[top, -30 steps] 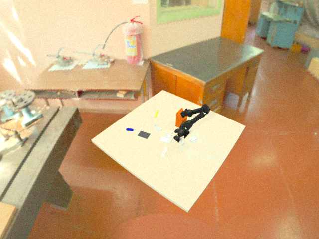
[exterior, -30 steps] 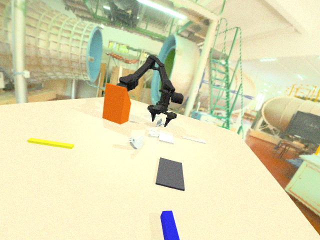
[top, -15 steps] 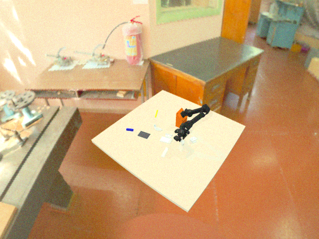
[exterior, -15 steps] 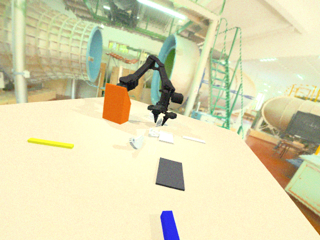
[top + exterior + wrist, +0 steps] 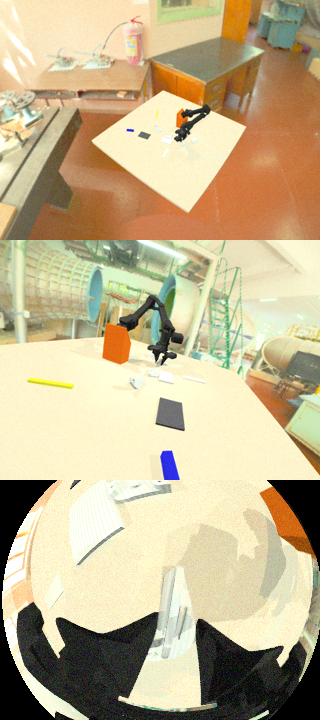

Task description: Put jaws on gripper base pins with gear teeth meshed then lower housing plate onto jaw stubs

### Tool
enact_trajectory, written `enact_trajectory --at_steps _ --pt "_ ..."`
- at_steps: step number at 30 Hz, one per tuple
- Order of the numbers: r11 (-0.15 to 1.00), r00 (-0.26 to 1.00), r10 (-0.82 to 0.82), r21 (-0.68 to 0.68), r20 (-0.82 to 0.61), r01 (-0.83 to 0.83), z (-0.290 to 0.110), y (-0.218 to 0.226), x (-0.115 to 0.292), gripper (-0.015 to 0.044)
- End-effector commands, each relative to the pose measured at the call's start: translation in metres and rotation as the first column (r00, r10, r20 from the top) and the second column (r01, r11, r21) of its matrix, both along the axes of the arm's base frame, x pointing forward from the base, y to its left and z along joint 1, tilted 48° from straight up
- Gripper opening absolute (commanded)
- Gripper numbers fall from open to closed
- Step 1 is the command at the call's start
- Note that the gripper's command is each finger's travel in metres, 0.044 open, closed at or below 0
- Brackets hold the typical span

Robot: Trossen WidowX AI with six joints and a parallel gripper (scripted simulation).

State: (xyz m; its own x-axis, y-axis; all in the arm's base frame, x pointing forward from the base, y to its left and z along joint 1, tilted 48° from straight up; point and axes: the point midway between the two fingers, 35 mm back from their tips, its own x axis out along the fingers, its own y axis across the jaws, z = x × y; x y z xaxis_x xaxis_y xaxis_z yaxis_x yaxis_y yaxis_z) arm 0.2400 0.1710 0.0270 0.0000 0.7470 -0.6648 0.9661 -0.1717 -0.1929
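Note:
My gripper (image 5: pixel 181 141) (image 5: pixel 159 364) (image 5: pixel 178 618) is shut on a white jaw (image 5: pixel 183 143) (image 5: pixel 164 364) (image 5: pixel 170 597), which stands upright between the fingertips, low over the table. The other white jaw (image 5: pixel 158 128) (image 5: pixel 136 382) is apart from it. A small white part with raised details (image 5: pixel 169 135) (image 5: pixel 153 372) (image 5: pixel 142 491), seemingly the gripper base, sits against a flat white plate (image 5: pixel 166 140) (image 5: pixel 165 377) (image 5: pixel 94 522). Another small white part (image 5: pixel 194 140) lies on the other side of the gripper, perhaps the housing plate; its details are too small to tell.
A tall orange block (image 5: pixel 180 119) (image 5: pixel 116 344) (image 5: pixel 292 517) stands near the arm's base. A white strip (image 5: pixel 165 152) (image 5: pixel 193 379), a dark flat plate (image 5: pixel 144 135) (image 5: pixel 170 413), a blue bar (image 5: pixel 130 130) (image 5: pixel 169 466) and a yellow bar (image 5: pixel 156 114) (image 5: pixel 50 383) lie farther out.

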Motion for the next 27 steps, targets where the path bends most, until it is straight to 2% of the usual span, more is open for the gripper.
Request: enact_trajectory --at_steps 1,27 --pt "1.0 1.0 0.0 0.001 -0.001 0.0 0.0 0.0 0.0 0.0134" --pt "1.0 1.0 -0.002 -0.008 -0.002 0.002 0.048 -0.056 0.001 0.0134"
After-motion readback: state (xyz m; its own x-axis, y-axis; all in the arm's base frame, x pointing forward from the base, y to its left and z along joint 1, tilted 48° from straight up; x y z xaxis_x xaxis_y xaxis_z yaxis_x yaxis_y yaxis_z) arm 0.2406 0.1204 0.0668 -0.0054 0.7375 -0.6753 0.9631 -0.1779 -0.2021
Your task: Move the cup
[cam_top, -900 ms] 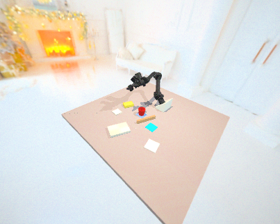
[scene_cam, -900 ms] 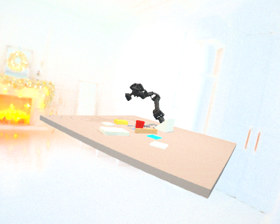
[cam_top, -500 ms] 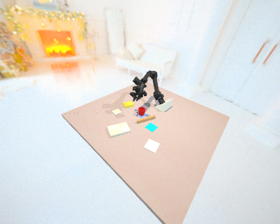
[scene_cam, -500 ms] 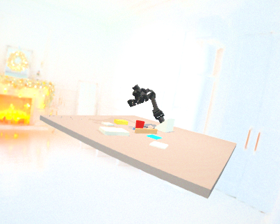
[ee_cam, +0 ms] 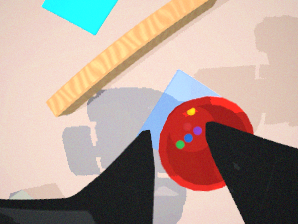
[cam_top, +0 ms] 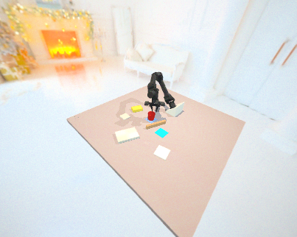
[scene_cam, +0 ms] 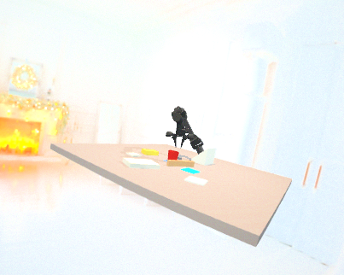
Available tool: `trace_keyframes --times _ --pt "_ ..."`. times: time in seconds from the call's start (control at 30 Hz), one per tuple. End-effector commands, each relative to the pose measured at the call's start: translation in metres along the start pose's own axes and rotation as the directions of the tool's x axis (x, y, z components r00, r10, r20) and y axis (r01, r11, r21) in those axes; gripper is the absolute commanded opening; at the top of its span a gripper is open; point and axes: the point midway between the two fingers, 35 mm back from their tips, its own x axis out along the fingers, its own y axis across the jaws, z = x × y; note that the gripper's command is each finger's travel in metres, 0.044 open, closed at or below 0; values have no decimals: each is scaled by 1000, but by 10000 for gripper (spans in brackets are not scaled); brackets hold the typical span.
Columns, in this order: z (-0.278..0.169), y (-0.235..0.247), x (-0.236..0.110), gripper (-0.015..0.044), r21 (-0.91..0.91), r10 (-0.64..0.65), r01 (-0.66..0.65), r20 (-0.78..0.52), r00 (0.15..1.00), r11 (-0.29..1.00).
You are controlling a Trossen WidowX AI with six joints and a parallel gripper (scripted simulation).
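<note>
You're looking at a pinkish tabletop (cam_top: pixel 200 147) (scene_cam: pixel 228 196) (ee_cam: pixel 30 60) in a bright white room, with a glowing fireplace (cam_top: pixel 62 44) (scene_cam: pixel 18 136) at far left and a pale sofa (cam_top: pixel 163 59) beyond the table. Your red cup (cam_top: pixel 151 115) (scene_cam: pixel 172 155) (ee_cam: pixel 187 172) sits on the blue pad (cam_top: pixel 147 120) (ee_cam: pixel 162 110), across the wooden bar (cam_top: pixel 155 124) (scene_cam: pixel 180 163) (ee_cam: pixel 115 50) from the cyan pad (cam_top: pixel 161 132) (scene_cam: pixel 190 171) (ee_cam: pixel 82 12). Your claw (cam_top: pixel 155 110) (scene_cam: pixel 179 146) (ee_cam: pixel 178 133) is partly apart, gripping nothing. One finger hides part of the cup's inside (marbles (ee_cam: pixel 188 138) show beside it), so you can't count them all; the wrist view cuts off the cyan pad.
</note>
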Motion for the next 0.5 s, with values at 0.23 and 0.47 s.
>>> trace_keyframes --times 0.23,0.47 --pt "-23 8 -2 148 -356 -53 -52 -278 959 933" --pt "-23 8 -1 148 -356 -52 -52 -278 959 933"
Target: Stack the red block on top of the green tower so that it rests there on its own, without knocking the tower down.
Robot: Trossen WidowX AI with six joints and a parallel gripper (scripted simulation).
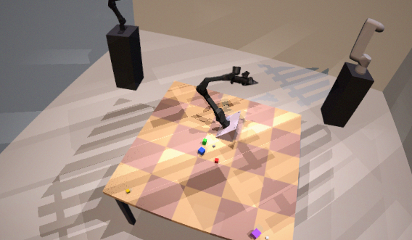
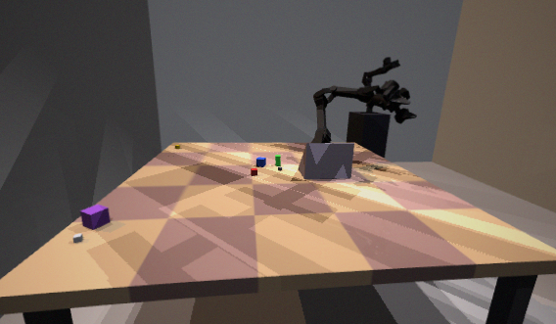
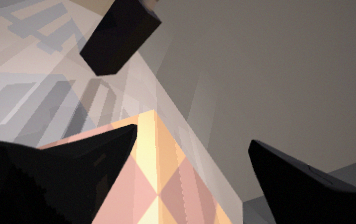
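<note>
- One black six-joint arm [image 1: 212, 98] rises from a pale grey base plate [image 1: 229, 125] on the checkered orange-and-pink table top [image 1: 254, 185]; its gripper [image 1: 250, 80] is raised high, reaching out past the base toward the table's far edge.
- The two dark fingers stand wide apart, with nothing between them; in the wrist view only a table corner, floor and a black pedestal [image 3: 120, 35] show in the gap.
- Counted on the table: one small red cube [image 1: 216, 160], one green tower [image 1: 204, 141], one blue cube [image 1: 202, 151], one yellow cube [image 1: 128, 191], one purple cube [image 1: 256, 233], one tiny grey piece [image 1: 214, 146] near the green tower, and one small white piece [image 1: 267, 238] beside the purple cube.
- Off the table stand two black pedestals, one carrying a second dark arm [image 1: 121, 5], the other a beige arm [image 1: 364, 43].
- The small red cube lies flat on the table, well apart from the gripper, far below it and on the opposite side of the base plate.
- The green tower stands upright, near the base plate, also well away from the fingers; the red cube sits near it, apart, with the blue cube between and slightly aside.
</note>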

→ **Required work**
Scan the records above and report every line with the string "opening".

→ **Exercise result**
- Gripper opening absolute (commanded)
Available tool: `trace_keyframes --times _ --pt "_ ..."`. times: time in seconds from the call's start (control at 30 Hz), one per tuple. End-effector commands, each relative to the pose measured at the call's start: translation in metres along the start pose's own axes and rotation as the directions of the tool's x axis (x, y, z components r00, r10, r20) and y axis (r01, r11, r21) in those axes; gripper is the absolute commanded opening; at the top of its span a gripper is open; point and axes: the point midway between the two fingers, 35 mm back from their tips, its own x axis out along the fingers, its own y axis across the jaws, z = x × y; note that the gripper's command is each finger's travel in metres, 0.044 open, closed at or below 0; values have no decimals: each is scaled by 1000, but by 10000 for gripper (spans in brackets are not scaled); brackets hold the typical span.

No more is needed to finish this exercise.